In Ray Dodge we sustained an award of punitive damages against a used-car dealer who had turned back an odometer reading to make the vehicle's mileage appear smaller than it really was. We pointed out, however, that compensatory damages in an occasional lawsuit of that kind would not deter other used-car dealers from victimizing thousands of other purchasers. In the present case the deterrent effect of punitive damages would be negligible. On the minus side, if such damages were permitted the testimony might range far afield, as it did here, with 13 witnesses being called to testify whether McClellan had treated them well or badly in earlier unrelated transactions.

We find little persuasive force in two Georgia cases having somewhat similar fact situations. In the first case the court did not even discuss punitive damages, merely mentioning in passing that the jury had awarded compensatory and punitive damages. Patterson v. Castellaw, 119 Ga.App. 712, 168 S.E.2d 838 (1969). In the second case the court said that punitive damages can be awarded (in Georgia) upon proof of "that entire want of care which would raise the presumption of a conscious indifference to consequences." Speir Ins. Agency v. Lee, 158 Ga.App. 512, 281 S.E.2d 279 (1981). That language describes mere recklessness, which is not a ground for the exaction of punitive damages in Arkansas.

The award of punitive damages is set aside and that cause of action dismissed.

PURTLE, J., not participating.

HAYS, J., dissents.

HAYS, Justice, dissenting.

I believe the trial court was entirely correct in awarding punitive damages. First, the pleadings and proof were sufficient to support a cause of action in tort and, second, under the circumstances of this case, punitive damages are appropriate to a cause of action for breach of contract. I agree that ordinarily punitive damages are not recoverable in breach of contract cases, but the rule is not absolute and there are exceptions. The elements that make this case exceptional are found in the fact that the breach of contract was accompanied by intentionally dishonest acts by the appellant for his own personal gain.

Actions brought by an insured for breach of duty owing to him by an insurance agent may be laid in contract or in tort. 44 C.J.S. Insurance 172b, p. 863. By amended complaint Brown alleged "willful and wanton" conduct on McClellan's part and prayed for punitive damages. The trial court expressly found McClellan had acted willfully, wantonly and maliciously in twice misappropriating Brown's insurance premium *409 payments while representing to him that he was covered. Thus, elements of a cause of action sounding in both tort and contract were pleaded and proved at trial. The trial court also found McClellan's actions in placing Brown's premium payment in his own personal account while representing that he had paid the insurance company amounted to theft. The majority opinion discounts McClellan's intentional dishonesty, focusing only on his breach of contract. In fact, the majority treats McClellan exactly as if he had been merely negligent.

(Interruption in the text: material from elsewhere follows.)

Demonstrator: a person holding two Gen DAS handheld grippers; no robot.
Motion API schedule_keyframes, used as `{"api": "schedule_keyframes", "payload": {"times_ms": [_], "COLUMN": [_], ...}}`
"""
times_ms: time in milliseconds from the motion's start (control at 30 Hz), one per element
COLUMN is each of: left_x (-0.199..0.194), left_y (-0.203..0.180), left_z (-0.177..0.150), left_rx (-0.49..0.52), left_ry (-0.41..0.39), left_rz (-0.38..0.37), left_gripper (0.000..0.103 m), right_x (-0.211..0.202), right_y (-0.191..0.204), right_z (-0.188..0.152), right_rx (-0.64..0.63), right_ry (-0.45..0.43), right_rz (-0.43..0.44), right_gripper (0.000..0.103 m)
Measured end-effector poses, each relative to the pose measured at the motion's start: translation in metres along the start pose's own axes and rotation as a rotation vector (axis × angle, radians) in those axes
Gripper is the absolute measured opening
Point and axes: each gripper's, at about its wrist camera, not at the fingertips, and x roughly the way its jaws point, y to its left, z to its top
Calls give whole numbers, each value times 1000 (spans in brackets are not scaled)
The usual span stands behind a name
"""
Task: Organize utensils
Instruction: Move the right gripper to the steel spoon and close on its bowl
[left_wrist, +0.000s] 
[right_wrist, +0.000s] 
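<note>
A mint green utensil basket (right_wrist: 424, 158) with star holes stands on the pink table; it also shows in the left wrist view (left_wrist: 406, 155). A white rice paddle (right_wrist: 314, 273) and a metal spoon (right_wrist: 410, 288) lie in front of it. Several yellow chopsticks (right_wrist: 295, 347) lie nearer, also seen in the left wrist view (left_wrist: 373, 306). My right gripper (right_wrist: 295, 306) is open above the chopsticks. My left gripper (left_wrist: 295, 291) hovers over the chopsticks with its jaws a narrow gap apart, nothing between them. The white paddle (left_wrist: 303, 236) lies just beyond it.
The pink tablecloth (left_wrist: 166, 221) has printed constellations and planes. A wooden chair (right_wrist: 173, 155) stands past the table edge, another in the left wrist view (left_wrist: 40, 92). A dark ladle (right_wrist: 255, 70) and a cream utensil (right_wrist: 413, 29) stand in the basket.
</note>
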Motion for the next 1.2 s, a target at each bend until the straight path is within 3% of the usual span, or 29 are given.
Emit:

The effect of the majority opinion is to allow an insurance agent by practicing a fraud and deception upon his principal, to act as an insurance carrier, gambling that no loss will occur. Since an individual agent rarely has the financial reserves of an insurance carrier, the likelihood that in the event of a loss the "insured" will not be compensated, is greatly increased. Public policy demands such practices be penalized.

Assuming, for the sake of argument, that appellee's cause of action is based solely on contract, recovery of punitive damages will still lie where the breaching party's conduct is willful and malicious. Curtis v. Partain, 272 Ark. 400, 614 S.W.2d 671 (1980). Also, where breach of contract includes elements that enable the court to regard the case as falling within the field of tort, or closely analogous, punitive damages may be awarded by way of punishment. 5 Corbin on Contracts § 1077 at 439. "Thus where the acts constituting a breach of contract also amount to a cause of action in tort, there may be recovery for exemplary damages on proper allegations and proof." 25 C.J.S. Damages § 120 at 1128.

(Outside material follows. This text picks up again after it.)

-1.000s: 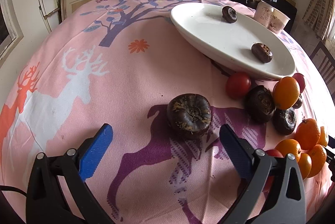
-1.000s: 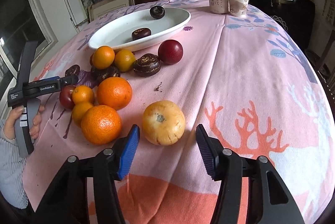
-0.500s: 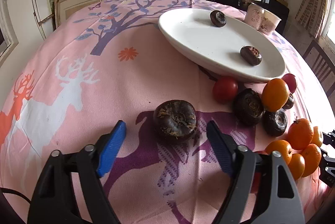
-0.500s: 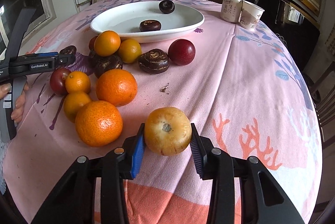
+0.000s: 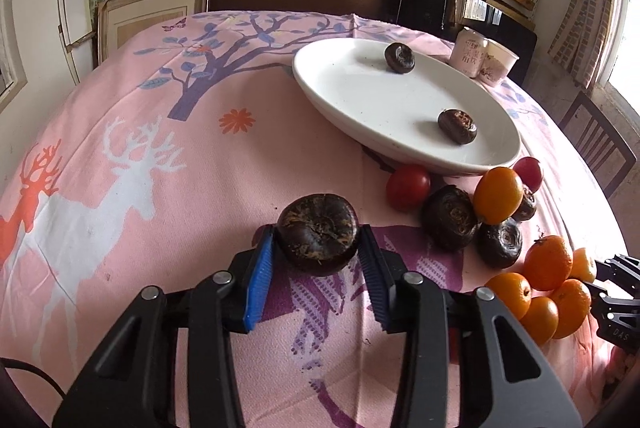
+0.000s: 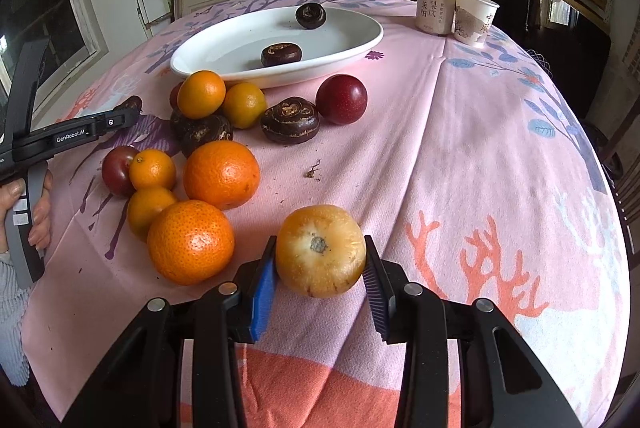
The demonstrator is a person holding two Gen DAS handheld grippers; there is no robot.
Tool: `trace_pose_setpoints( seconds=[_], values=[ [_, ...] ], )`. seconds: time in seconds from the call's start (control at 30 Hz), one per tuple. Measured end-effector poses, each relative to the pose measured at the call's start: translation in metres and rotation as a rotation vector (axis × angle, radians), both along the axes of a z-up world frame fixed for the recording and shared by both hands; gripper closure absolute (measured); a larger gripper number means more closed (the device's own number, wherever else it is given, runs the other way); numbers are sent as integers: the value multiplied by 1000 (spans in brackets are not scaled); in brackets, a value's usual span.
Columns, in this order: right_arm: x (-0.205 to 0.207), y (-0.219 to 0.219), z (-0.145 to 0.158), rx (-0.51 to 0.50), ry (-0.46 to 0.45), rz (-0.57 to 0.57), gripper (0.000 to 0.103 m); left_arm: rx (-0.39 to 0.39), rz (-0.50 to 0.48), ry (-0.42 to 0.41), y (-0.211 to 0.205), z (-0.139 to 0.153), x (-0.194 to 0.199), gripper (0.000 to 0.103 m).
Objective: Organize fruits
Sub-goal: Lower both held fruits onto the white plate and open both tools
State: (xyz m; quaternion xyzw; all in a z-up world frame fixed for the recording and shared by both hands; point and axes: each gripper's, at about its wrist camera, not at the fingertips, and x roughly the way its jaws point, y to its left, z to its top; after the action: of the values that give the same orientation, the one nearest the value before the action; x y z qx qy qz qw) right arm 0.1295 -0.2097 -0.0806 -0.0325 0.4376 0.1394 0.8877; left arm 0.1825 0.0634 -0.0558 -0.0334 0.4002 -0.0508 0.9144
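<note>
My left gripper (image 5: 318,252) is shut on a dark brown water chestnut (image 5: 318,233), held just above the pink cloth. My right gripper (image 6: 320,260) is shut on a yellow round fruit (image 6: 321,251), also low over the cloth. A white oval plate (image 5: 360,96) holds two water chestnuts (image 5: 457,126); it also shows in the right wrist view (image 6: 224,44). A pile of oranges (image 6: 191,241), plums (image 6: 341,99) and water chestnuts (image 6: 290,119) lies in front of the plate.
A drink can (image 6: 435,7) and a paper cup (image 6: 475,16) stand at the far edge behind the plate. The left gripper's body and the hand on it (image 6: 24,164) sit left of the fruit pile. A wooden chair (image 5: 596,144) stands at the table's right.
Both grippers moved forward and closed: the left on the water chestnut, the right on the yellow fruit. Both fruits now sit lifted between the pads.
</note>
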Motion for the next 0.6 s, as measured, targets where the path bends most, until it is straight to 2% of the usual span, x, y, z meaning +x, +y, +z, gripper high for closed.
trace_pose_setpoints(
  seconds=[0.13,0.2,0.37,0.47,0.6],
  values=[
    [-3,-14,10,138,-38,-7,63,-17,-10,-68,-1,19,-4,62],
    [5,-15,23,154,-72,-18,63,-36,-24,-81,-4,32,3,62],
    [57,-6,66,219,-137,-28,63,-1,-33,-110,-21,60,43,62],
    [95,7,73,254,-134,-35,63,-10,-30,-96,-30,61,74,62],
    [144,19,62,292,-94,-66,63,4,-26,-48,-38,44,109,62]
  ],
)
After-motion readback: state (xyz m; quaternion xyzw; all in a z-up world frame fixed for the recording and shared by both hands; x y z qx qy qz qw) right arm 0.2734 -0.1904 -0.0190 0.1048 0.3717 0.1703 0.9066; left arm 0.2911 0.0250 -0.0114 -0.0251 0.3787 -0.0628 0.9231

As a general rule, damages for breach of contract are limited to the pecuniary loss sustained.... This rule does not obtain, however, in those exceptional cases where the breach amounts to an independent, willful tort, in which event exemplary damages may be recovered under proper allegations of malice, wantonness or oppression. 22 Am.Jur.2d Damages § 245 at 337.

The cases cited in the majority opinion are distinguishable from the case under review. In Morrow v. First Nat. Bank of Hot Springs, 261 Ark. 568, 550 S.W.2d 429 (1977), no intentional wrongful acts were alleged or proven. In Curtis v. Partain, supra, this court said punitive damages may lie in a breach of contract action, but there the plaintiff had waived punitive damages by seeking them against only one of four co-defendants involved in the same scheme and because there was no claim of willful or malicious conduct.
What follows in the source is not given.